Much of this instability can be traced back to a manmade environmental disaster that occurred from 1500-2000 years ago. Like other endorheic basins in the world (such as the Great Salt Lake, the Aral Sea, and the Guzman Sink in Chihuahua and New Mexico), water flows into the area but doesn’t flow out. When flows are good, endorheic basins often have salt lakes at their low points and extensive wetlands, grasslands, and other vegetation that keeps the soil from blowing away.
Unlike regions that dried up when the last glacial period ended, Xinjiang dried up in much the same way the Aral Sea dried up. Humans wouldn’t let the water flow down into the salt lakes, instead diverting it for agriculture and drinking. When this went on long enough, the lakes and wetlands dried up, leaving a gigantic dustbowl. Blowing sand buried abandoned cities, and political instability prevailed in the wastes that were once much more hospitable to civilization.
Sadly, the area has been ruled by outsiders for much of the time since that disaster, including the Mongols under Genghis Khan and the Chinese numerous times, including today. As you can probably imagine, at least some of the people living there, once mostly Uyghurs, aren’t happy with being under Chinese rule. Separatist groups who want the area to become independent and be called East Turkestan have been fighting with the Chinese government, including numerous terror attacks, large riots, and other violence of unrest.
Why The International Community Cares Now
In the past, the international community has tended to side with Beijing on this issue. Not only were the Chinese fighting a similar campaign against Muslims as George W. Bush and later Barack Obama in the War on Terror, but there were links between Uyghur fighters and Muslim fighters in other countries, including people from the region found fighting western forces in places like Afghanistan and Syria. So, western nations didn’t really care what China did, because there was a perceived common enemy.
But, this changes in recent years as measures to subdue and pacify the region became increasingly harsh. As dissidents who’ve escaped the region have been telling their stories, the War on Terror has (at least compared to the past) been winding down. So, these stories haven’t been falling on deaf ears as much as they once did.
The United Nations Investigation Of Human Rights Allegations
More recently, the United Nations Human Rights office has been investigating, and it has released a detailed report of its findings.
The Chinese government cracked down on the region hard in 2014, destroying over 1,500 groups engaging in violence, arresting tens of thousands, and confiscating religious materials banned in China. The government claims success in stopping terror attacks, but the recent UN report notes that it defines “terrorism” very broadly, including things as vague as “disruption of social order.”

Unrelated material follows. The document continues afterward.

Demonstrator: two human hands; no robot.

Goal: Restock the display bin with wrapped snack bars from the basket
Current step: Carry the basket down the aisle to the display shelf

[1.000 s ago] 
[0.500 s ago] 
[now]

Part of combating “extremism” in the region includes going after people for things that aren’t really connected with violence at all. The government officially investigates things like “rejecting or refusing radio or television,” being a young man with a beard, or quitting smoking and drinking. Using the wrong apps on your phone (which you’re required to keep on and carry with you), using satellite or shortwave radio to view foreign media, and many other things can earn you a call from the authorities.
Those who get the government’s attention don’t just get a friendly knock and a conversation to see what’s going on and rule out terrorism. The government has wide-ranging authority to detain, monitor, and restrict people suspected of terrorism, with no due process or opportunity to refute the accusation. If they decide you’re a potential terrorist or extremist, they can put you in a “Vocational Education and Training Center,” which is in reality a prison and re-education camp.
People who have been in both these “vocational” facilities and prisons widely reported to the UN that they were subjected to treatment that is internationally considered to be torture, including denial of food, shackling for long periods, and forced memorization of Communist Party propaganda materials. Detainees have also reported being prohibited from speaking their native languages (to learn Mandarin), and being prohibited from engaging in their normal religious and cultural practices.
Medical treatment has been reportedly denied, and detainees reported developing medical conditions that went untreated while in facilities. Beyond this mistreatment and cultural repression, women reported rapes, forced nudity, and sexual humiliation at the hands of the guards.
Similar measures have been implemented across the province, but usually to a lower severity than in the prisons and re-education camps. Religion and culture is heavily regulated, and people know that they can disappear if they engage in their normal religious and cultural practices. This leads to them being abandoned in many cases. Religious sites and facilities have been destroyed, as well.
The report goes on to detail violations of privacy and freedom of movement, forced living with Han Chinese, forced birth control (which has led to a birth and population decline among Uyghurs in China), and possible forced sterilization. They also detail allegations of forced labor and inability to choose jobs.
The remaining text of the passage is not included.